▸ Work task
Keep every line of the data below that has the string "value" and present those lines.

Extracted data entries
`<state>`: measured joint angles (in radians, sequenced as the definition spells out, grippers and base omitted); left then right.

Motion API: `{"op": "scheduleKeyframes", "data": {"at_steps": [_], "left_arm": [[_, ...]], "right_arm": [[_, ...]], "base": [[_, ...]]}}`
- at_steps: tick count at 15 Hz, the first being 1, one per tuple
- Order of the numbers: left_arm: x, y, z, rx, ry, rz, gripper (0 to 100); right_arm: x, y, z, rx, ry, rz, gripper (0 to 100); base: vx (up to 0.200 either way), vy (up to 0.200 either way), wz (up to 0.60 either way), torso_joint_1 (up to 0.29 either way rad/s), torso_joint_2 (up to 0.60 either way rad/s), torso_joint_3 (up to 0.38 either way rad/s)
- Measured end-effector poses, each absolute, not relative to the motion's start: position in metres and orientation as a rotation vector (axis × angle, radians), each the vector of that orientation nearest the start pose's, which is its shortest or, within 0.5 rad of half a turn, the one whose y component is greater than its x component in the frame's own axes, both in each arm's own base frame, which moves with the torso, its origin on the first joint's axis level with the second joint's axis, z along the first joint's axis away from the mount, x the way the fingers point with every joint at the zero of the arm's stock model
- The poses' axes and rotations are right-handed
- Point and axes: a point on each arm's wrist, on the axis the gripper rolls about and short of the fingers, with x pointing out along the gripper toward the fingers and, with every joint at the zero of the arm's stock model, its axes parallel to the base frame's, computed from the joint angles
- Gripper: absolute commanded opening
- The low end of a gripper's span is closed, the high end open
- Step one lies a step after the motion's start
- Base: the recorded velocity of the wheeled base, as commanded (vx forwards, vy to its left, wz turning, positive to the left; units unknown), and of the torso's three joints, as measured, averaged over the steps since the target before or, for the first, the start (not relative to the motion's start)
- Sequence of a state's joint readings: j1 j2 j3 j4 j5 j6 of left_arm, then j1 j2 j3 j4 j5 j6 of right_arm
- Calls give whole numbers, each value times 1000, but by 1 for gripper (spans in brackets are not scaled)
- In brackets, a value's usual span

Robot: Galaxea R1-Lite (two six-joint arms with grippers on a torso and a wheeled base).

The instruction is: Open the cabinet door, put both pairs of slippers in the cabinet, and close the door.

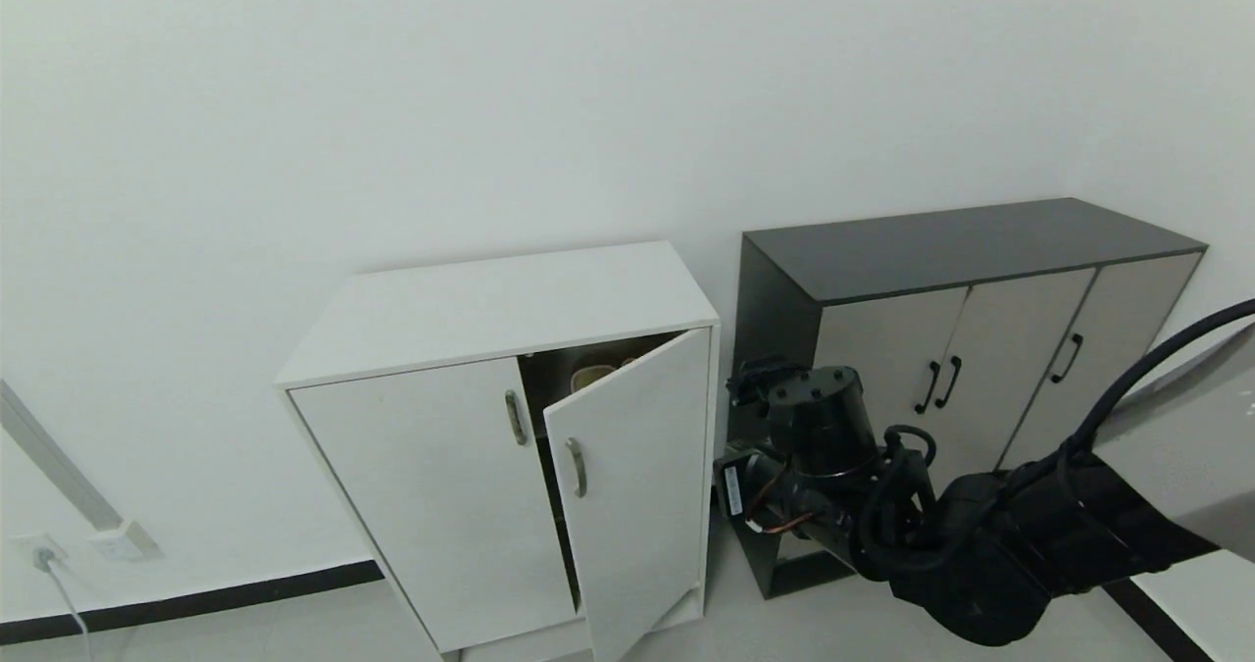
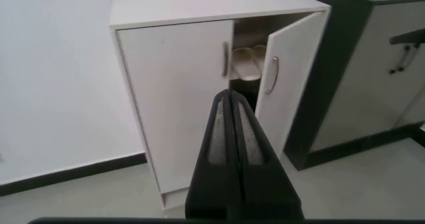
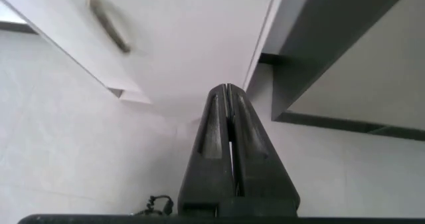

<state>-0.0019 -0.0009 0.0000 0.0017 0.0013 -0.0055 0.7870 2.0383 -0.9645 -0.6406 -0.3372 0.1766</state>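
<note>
White two-door laminate cabinet (image 1: 510,304): right door (image 1: 637,427) ajar, pale slippers (image 2: 247,58) on inner shelf | left gripper (image 2: 230,96), right gripper (image 3: 228,90): fingers together, empty | door judged light, stiff; push beside slim metal handle (image 1: 577,467).

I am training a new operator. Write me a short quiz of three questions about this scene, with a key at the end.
1. True or false: the right door of the white cabinet stands partly open.
2. Seen from the robot, the dark cabinet stands: A) to the left of the white cabinet; B) to its right; C) on top of it.
3. What lies inside, behind the open door?
Key: 1 true; 2 B; 3 pale slippers.
</note>
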Motion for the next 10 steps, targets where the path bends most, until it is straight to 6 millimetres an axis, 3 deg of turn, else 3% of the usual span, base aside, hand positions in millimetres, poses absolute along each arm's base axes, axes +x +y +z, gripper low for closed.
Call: {"op": "scheduleKeyframes", "data": {"at_steps": [2,10], "left_arm": [[-23,0,75,-6,1,0,0],[-23,0,75,-7,0,1,0]], "right_arm": [[268,263,106,-67,414,416,0],[263,259,95,-28,365,503,0]], "base": [[0,0,600,7,10,0],[0,0,0,0,0,0]]}}
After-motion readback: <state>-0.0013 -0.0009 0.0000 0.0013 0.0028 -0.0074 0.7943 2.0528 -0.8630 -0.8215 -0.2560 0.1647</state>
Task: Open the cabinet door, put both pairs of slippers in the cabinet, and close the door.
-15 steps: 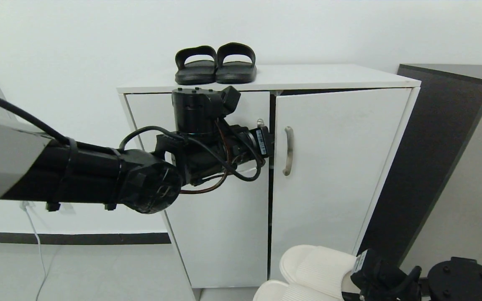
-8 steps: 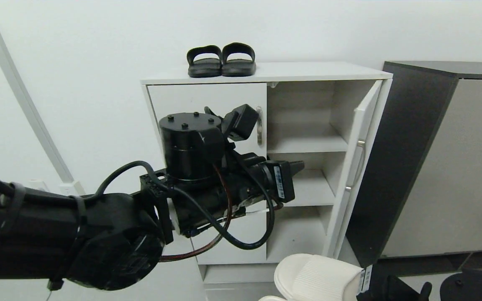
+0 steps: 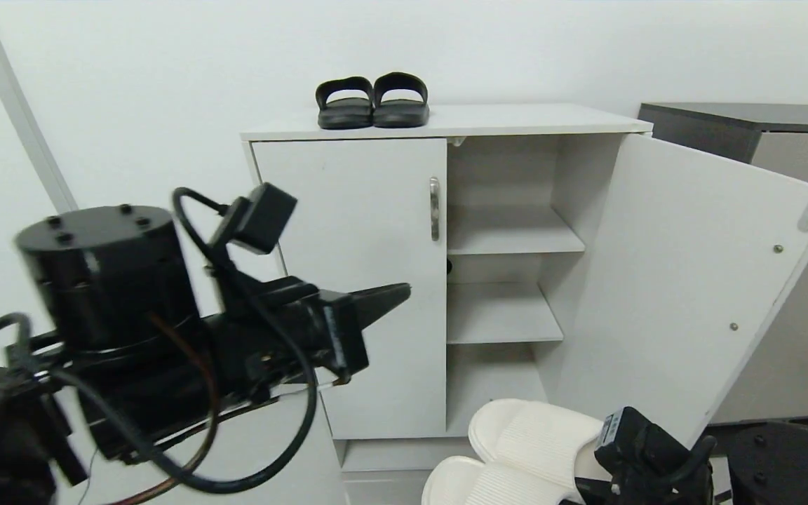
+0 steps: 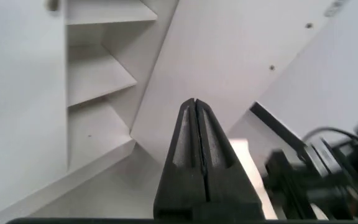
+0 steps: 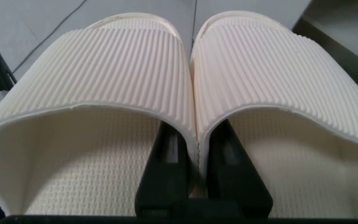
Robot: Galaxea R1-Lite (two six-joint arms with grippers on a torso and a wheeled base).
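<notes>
The white cabinet (image 3: 446,120) has its left door shut and its right door (image 3: 684,280) swung wide, baring the shelves (image 3: 502,312). A black pair of slippers (image 3: 372,102) rests on the cabinet top. My left gripper (image 3: 397,293) hangs shut and empty in front of the left door, apart from it; in its wrist view the fingers (image 4: 194,124) press together before the open door (image 4: 229,62). Low at the front, my right gripper (image 3: 621,445) is shut on the white pair of slippers (image 3: 516,445), its fingers (image 5: 166,165) pinching the two inner walls of the slippers (image 5: 191,81) together.
A dark grey cabinet (image 3: 797,175) stands just right of the white one, and the open door reaches in front of it. A metal handle (image 3: 434,208) sits on the shut left door. The floor lies below the open compartment.
The right door went from shut to wide open. My left gripper drew back from the handle, leftward and toward me. The head camera also shifted. The white slippers stay held.
</notes>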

▸ Answer space
- Calls give whole numbers, each value times 1000, but by 1 for gripper (spans in brackets are not scaled)
- In brackets, a value's usual span

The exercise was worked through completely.